REQUIREMENT: Return the data below, unchanged.

MATERIAL PROVIDED:
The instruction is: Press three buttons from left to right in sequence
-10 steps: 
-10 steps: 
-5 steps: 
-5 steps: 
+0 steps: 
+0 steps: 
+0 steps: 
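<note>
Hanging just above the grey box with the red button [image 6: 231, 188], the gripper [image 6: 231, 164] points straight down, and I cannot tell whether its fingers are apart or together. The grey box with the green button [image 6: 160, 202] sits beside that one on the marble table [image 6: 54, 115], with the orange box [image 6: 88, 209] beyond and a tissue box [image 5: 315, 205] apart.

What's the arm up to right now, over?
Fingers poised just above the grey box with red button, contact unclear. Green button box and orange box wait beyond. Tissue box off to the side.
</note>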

TASK OUTPUT:
The instruction is: Press three buttons from left to right in sequence
-10 steps: 
-10 steps: 
-5 steps: 
-5 steps: 
+0 steps: 
+0 steps: 
+0 steps: 
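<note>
Hanging just above the grey box with the red button [image 6: 231, 188], the gripper [image 6: 231, 164] points straight down, and I cannot tell whether its fingers are apart or together. The grey box with the green button [image 6: 160, 202] sits beside that one on the marble table [image 6: 54, 115], with the orange box [image 6: 88, 209] beyond and a tissue box [image 5: 315, 205] apart.

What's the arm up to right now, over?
Fingers poised just above the grey box with red button, contact unclear. Green button box and orange box wait beyond. Tissue box off to the side.
</note>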

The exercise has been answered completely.